The Wnt signaling pathway and its downstream
components have a role in the regulation of cancer progression
through numerous processes, including tumor initiation, tumor
growth, cell senescence, cell death, differentiation and metastasis
(12). The Wnt signaling pathway
molecule Nemo-like kinase (NLK) is a member of the
extracellular-signal regulated kinase/mitogen-activated protein
kinase (MAPK) and cyclin-dependent kinase families (13). NLK was reported to induce apoptosis
and inhibit androgen receptor-mediated transcriptional activity in
prostate cancer cells (14).
However, NLK also contributes to tumor growth via the activation of
cell cycle proteins cyclin D1 and cyclin-dependent kinase 2 in
human hepatocellular carcinoma (15).

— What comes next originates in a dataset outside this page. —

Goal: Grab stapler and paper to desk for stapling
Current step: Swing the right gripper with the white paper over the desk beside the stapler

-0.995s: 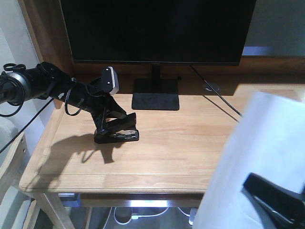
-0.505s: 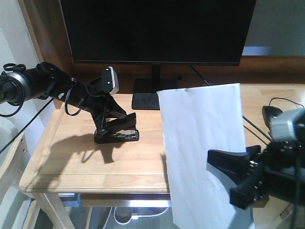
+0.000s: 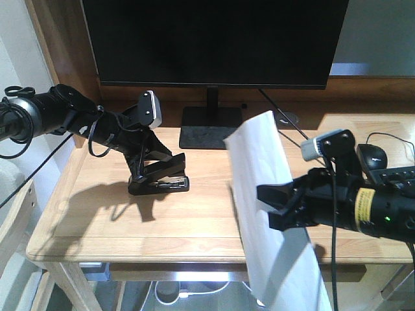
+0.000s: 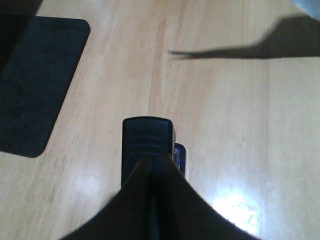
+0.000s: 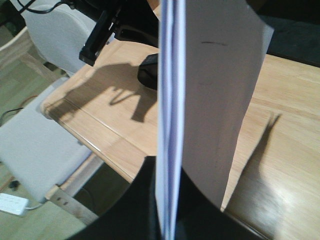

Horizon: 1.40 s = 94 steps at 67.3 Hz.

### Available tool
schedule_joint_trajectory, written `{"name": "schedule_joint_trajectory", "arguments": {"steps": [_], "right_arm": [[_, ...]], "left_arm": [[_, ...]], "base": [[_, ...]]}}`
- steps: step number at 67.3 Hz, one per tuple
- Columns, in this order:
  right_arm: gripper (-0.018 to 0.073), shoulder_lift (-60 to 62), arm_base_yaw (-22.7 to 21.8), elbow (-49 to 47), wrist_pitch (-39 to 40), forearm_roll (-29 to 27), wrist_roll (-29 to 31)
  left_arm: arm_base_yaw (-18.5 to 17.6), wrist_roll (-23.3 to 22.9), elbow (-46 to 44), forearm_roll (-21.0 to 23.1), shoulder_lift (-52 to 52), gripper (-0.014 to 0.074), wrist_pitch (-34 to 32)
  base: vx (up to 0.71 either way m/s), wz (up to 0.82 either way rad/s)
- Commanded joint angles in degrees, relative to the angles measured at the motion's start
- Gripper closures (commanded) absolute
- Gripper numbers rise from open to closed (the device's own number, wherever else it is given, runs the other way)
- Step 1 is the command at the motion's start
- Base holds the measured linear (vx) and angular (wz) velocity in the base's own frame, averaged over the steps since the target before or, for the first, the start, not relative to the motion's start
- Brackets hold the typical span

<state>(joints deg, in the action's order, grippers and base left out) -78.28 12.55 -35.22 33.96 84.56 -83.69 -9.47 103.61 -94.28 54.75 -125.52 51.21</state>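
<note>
Light wooden desk with a black monitor at the far side. The stapler is sitting on it left of centre, and the left gripper looks clenched on its top arm; the left wrist view shows the fingers pinched together over its rear. The right gripper is clamped on the paper, which is in the air at the near right, standing nearly edge-up and tilted. Its lower end hangs below the desk's near rim.

Risks, my read:
- The low end could catch the rim when the paper swings in, then crease or pull out of the grip.
- The stack is thin and held at one spot, so sheets could fan or flop.
- It could come down on the mouse and cables at the right.
- The stapler is well apart from the paper, so lining them up will be fiddly.

The paper is plain white with a faint dark mark on its face, and the sheets look flush from the right wrist view.
</note>
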Motion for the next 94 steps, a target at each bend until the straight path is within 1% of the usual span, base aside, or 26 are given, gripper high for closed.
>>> {"name": "schedule_joint_trajectory", "arguments": {"steps": [1, 6, 9, 13, 17, 22, 28, 33, 38, 42, 51, 55, 59, 63, 68, 76, 78, 85, 94], "right_arm": [[0.0561, -0.2, 0.1, -3.0, 10.5, -3.1, 1.8], [0.0561, -0.4, 0.1, -4.2, 16.6, -3.1, 2.5], [0.0561, -0.4, 0.1, -4.9, 18.0, -3.2, 2.9], [0.0561, -0.4, 0.1, -5.3, 17.4, -3.3, 3.2], [0.0561, -0.6, 0.1, -5.2, 14.1, -4.3, 4.5], [0.0561, -1.6, 0.1, -5.1, 6.8, -4.8, 6.1], [0.0561, -3.6, 0.1, -5.1, -0.8, -8.0, 7.9], [0.0561, -6.3, 0.1, -5.1, -4.6, -13.5, 11.0], [0.0561, -9.7, 0.1, -5.1, -4.8, -20.2, 15.6], [0.0561, -12.8, 0.1, -5.1, -3.9, -25.3, 19.2], [0.0561, -18.0, 0.1, -5.1, -0.7, -37.5, 25.1], [0.0561, -19.4, 0.1, -5.1, 0.8, -41.6, 27.1], [0.0561, -20.4, 0.1, -5.1, 2.6, -44.5, 28.1], [0.0561, -21.0, 0.1, -5.1, 3.5, -45.6, 29.3], [0.0561, -21.5, 0.1, -5.1, 4.4, -45.5, 30.8], [0.0561, -21.8, 0.1, -5.1, 9.0, -41.7, 33.6], [0.0561, -21.8, 0.1, -5.1, 10.7, -41.5, 34.0], [0.0561, -22.1, 0.1, -5.1, 13.4, -42.9, 34.4], [0.0561, -23.9, 0.1, -5.1, 14.0, -43.5, 35.0]], "left_arm": [[-0.2, -0.6, -1.6, 3.1, 3.8, 0.0603, 0.7], [-0.2, -0.6, -1.6, 3.1, 3.8, 0.0603, 0.7], [-0.2, -0.6, -1.6, 3.1, 3.8, 0.0603, 0.7], [-0.2, -0.6, -1.6, 3.1, 3.8, 0.0603, 0.7], [-0.2, -0.6, -1.6, 3.1, 3.8, 0.0603, 0.7], [-0.2, -0.6, -1.6, 3.1, 3.8, 0.0603, 0.7], [-0.2, -0.6, -1.6, 3.1, 3.8, 0.0603, 0.7], [-0.2, -0.6, -1.6, 3.1, 3.8, 0.0603, 0.7], [-0.2, -0.6, -1.6, 3.1, 3.8, 0.0603, 0.7], [-0.2, -0.6, -1.6, 3.1, 3.8, 0.0603, 0.7], [-0.2, -0.6, -1.6, 3.1, 3.8, 0.0603, 0.7], [-0.2, -0.6, -1.6, 3.1, 3.8, 0.0603, 0.7], [-0.2, -0.6, -1.6, 3.1, 3.8, 0.0603, 0.7], [-0.2, -0.6, -1.6, 3.1, 3.8, 0.0603, 0.7], [-0.2, -0.6, -1.6, 3.1, 3.8, 0.0603, 0.7], [-0.2, -0.6, -1.6, 3.1, 3.8, 0.0603, 0.7], [-0.2, -0.6, -1.6, 3.1, 3.8, 0.0603, 0.7], [-0.2, -0.6, -1.6, 3.1, 3.8, 0.0603, 0.7], [-0.2, -0.6, -1.6, 3.1, 3.8, 0.0603, 0.7]], "base": [[0.0, 0.0], [0.0, 0.0], [0.0, 0.0], [0.0, 0.0], [0.0, 0.0], [0.0, 0.0], [0.0, 0.0], [0.0, 0.0], [0.0, 0.0], [0.0, 0.0], [0.0, 0.0], [0.0, 0.0], [0.0, 0.0], [0.0, 0.0], [0.0, 0.0], [0.0, 0.0], [0.0, 0.0], [0.0, 0.0], [0.0, 0.0]]}}
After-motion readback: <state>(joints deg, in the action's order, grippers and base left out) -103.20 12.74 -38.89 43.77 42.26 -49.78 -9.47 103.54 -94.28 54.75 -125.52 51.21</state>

NLK was also demonstrated to induce
apoptosis in glioma cells via activation of caspases (16). These previous studies have
indicated that NLK may be a critical regulator of tumor growth and
development. In the present study, reverse transcription
quantitative polymerase chain reaction (RT-qPCR) and
immunohistochemical analysis were used to determine whether there
was an association between NLK expression and the clinical outcome
of CRC patients.
Materials and methods
Tissue specimens and patient
information
A total of 406 clinical specimens were collected
from the medical records of patients with CRC who underwent surgery
at the Department of Gastrointestinal Surgery of Qianfoshan
Hospital of Shandong Province and the Department of Digestive
Diseases of Shandong Provincial Hospital Affiliated to Shandong
University (Shandong, China). All specimens were archived under
protocols approved by the institutional review boards of Shandong
University and written informed consent was obtained from the
patients. The group was composed of 172 males and 234 females with
a mean±standard error of the mean age of 64.8±17.1 (range, 23–91)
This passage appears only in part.